**What you have to do**
Nothing may differ between your reply and the listing that follows.

+++++

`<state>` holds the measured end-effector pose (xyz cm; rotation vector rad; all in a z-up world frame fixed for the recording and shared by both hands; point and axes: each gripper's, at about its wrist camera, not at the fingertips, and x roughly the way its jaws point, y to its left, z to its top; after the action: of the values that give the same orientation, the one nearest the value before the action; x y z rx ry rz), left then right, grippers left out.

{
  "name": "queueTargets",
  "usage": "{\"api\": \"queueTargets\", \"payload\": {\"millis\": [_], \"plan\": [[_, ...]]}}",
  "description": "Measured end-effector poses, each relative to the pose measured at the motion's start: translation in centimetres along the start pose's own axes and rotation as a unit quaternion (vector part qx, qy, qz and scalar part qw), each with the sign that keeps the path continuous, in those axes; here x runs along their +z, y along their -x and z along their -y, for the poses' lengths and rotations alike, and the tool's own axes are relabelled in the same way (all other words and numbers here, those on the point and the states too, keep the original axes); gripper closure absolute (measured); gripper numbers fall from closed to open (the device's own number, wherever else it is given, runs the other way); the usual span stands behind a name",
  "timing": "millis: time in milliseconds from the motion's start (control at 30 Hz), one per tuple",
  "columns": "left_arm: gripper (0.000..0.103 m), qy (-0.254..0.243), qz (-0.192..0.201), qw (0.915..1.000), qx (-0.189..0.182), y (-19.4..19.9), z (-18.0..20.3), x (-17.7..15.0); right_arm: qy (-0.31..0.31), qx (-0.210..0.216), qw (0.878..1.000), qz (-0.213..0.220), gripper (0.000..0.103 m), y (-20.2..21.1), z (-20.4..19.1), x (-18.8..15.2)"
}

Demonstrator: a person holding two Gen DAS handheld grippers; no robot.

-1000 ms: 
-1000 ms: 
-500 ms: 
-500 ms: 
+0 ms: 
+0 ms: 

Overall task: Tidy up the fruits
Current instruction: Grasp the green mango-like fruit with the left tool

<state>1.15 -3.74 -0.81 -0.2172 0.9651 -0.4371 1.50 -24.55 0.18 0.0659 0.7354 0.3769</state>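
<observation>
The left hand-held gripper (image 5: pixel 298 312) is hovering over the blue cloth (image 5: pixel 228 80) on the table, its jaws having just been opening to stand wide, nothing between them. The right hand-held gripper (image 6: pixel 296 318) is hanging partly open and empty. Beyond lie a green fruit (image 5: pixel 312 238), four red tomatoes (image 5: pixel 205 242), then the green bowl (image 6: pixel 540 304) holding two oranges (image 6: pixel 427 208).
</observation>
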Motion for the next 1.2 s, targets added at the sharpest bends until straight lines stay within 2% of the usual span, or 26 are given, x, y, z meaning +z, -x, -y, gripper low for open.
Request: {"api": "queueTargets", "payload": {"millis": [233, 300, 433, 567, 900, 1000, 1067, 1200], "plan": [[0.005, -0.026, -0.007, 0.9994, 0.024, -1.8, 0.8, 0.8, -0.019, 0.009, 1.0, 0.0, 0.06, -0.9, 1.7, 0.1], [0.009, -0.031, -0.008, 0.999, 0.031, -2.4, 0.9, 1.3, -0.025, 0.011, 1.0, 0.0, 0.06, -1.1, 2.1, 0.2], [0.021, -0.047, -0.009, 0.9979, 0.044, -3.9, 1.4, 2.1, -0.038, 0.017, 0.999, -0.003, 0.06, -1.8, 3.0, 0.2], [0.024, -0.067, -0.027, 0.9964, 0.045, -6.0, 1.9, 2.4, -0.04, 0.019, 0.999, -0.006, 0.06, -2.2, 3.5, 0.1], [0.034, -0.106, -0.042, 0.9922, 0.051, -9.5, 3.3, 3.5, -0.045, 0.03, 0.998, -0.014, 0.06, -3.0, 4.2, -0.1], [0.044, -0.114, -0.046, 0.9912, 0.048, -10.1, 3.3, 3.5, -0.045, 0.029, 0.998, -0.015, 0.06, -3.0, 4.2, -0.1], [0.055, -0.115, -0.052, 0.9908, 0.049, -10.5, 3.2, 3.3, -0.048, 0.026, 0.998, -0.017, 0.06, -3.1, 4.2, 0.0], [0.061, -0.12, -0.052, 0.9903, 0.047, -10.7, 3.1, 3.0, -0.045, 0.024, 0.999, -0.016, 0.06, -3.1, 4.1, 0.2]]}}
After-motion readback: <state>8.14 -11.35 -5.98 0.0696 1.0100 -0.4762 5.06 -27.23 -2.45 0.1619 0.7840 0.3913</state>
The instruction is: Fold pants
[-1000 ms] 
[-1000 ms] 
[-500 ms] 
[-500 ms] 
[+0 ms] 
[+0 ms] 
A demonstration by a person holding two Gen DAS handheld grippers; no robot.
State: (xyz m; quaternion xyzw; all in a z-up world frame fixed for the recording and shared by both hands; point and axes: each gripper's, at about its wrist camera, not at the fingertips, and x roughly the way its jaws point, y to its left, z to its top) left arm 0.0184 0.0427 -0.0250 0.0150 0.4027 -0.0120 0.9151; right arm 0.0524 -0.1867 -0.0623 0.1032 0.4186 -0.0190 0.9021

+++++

**Solution**
`<state>` holds the measured end-effector pose (xyz cm; rotation vector rad; all in a z-up world frame fixed for the recording and shared by both hands; point and axes: each gripper's, at about its wrist camera, not at the fingertips, and x roughly the way its jaws point, y to its left, z to its top; after the action: of the values that give the same orientation, the one nearest the value before the action; x y z rx ry rz), left then right, grippers left out.

{
  "name": "queueTargets",
  "usage": "{\"api\": \"queueTargets\", \"payload\": {\"millis\": [_], \"plan\": [[_, ...]]}}",
  "description": "Measured end-effector poses, each relative to the pose measured at the motion's start: translation in centimetres along the start pose's own axes and rotation as a unit quaternion (vector part qx, qy, qz and scalar part qw), each with the sign that keeps the path continuous, in those axes; here x runs along their +z, y along their -x and z along their -y, for the poses' lengths and rotations alike, and the tool's own axes are relabelled in the same way (all other words and numbers here, those on the point and the states too, keep the original axes); gripper closure absolute (measured); gripper numbers fall from closed to open (the device's own number, wherever else it is given, runs the other way); the usual span stands behind a name",
  "timing": "millis: time in milliseconds from the motion's start (control at 30 Hz), one per tuple",
  "columns": "left_arm: gripper (0.000..0.103 m), qy (-0.254..0.243), qz (-0.192..0.201), qw (0.915..1.000), qx (-0.189..0.182), y (-19.4..19.9), z (-18.0..20.3), x (-17.7..15.0); right_arm: qy (-0.31..0.31), qx (-0.210..0.216), qw (0.878..1.000), qz (-0.213..0.220), gripper (0.000..0.103 m), y (-20.2..21.1), z (-20.4..19.1), x (-18.8..15.2)"
}

Demonstrator: a person holding two Gen DAS handheld grippers; no robot.

-1000 ms: 
-1000 ms: 
-500 ms: 
-500 ms: 
+0 ms: 
+0 ms: 

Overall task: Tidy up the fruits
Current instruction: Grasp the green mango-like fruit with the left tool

<state>1.15 -3.74 -0.81 -0.2172 0.9651 -0.4371 1.50 -24.55 0.18 0.0659 0.7354 0.3769</state>
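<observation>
The left hand-held gripper (image 5: pixel 298 312) is hovering over the blue cloth (image 5: pixel 228 80) on the table, its jaws having just been opening to stand wide, nothing between them. The right hand-held gripper (image 6: pixel 296 318) is hanging partly open and empty. Beyond lie a green fruit (image 5: pixel 312 238), four red tomatoes (image 5: pixel 205 242), then the green bowl (image 6: pixel 540 304) holding two oranges (image 6: pixel 427 208).
</observation>
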Motion for the next 1.2 s, targets added at the sharpest bends until straight lines stay within 2% of the usual span, or 26 are given, x, y, z meaning +z, -x, -y, gripper low for open.
Request: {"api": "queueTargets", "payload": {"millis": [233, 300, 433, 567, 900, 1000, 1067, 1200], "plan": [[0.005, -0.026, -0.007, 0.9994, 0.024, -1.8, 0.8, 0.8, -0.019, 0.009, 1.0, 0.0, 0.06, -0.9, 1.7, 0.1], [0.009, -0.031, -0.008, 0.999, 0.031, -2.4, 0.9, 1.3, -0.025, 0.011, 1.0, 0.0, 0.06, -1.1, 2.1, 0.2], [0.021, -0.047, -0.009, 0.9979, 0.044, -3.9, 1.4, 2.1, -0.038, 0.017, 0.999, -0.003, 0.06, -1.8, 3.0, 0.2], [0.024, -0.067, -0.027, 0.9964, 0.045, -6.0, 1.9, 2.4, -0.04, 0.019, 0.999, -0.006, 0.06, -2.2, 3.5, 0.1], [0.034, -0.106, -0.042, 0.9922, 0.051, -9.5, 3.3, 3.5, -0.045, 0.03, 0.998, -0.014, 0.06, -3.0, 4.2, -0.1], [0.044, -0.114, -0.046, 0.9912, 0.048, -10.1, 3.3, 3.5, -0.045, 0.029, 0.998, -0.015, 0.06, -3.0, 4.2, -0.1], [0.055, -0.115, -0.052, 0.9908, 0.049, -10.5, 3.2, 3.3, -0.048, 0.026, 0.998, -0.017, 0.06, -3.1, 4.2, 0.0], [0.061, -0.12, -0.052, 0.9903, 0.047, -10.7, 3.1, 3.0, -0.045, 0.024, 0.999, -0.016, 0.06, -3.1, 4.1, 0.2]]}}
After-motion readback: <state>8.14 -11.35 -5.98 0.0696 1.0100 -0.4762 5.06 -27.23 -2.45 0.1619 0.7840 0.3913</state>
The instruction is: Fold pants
[-1000 ms] 
[-1000 ms] 
[-500 ms] 
[-500 ms] 
[+0 ms] 
[+0 ms] 
A demonstration by a person holding two Gen DAS handheld grippers; no robot.
State: (xyz m; quaternion xyzw; all in a z-up world frame fixed for the recording and shared by both hands; point and axes: each gripper's, at about its wrist camera, not at the fingertips, and x roughly the way its jaws point, y to its left, z to its top) left arm 0.0184 0.0427 -0.0250 0.0150 0.4027 -0.0120 0.9151; right arm 0.0524 -0.1867 -0.0623 0.1032 0.4186 -0.0190 0.9021

That concludes the answer.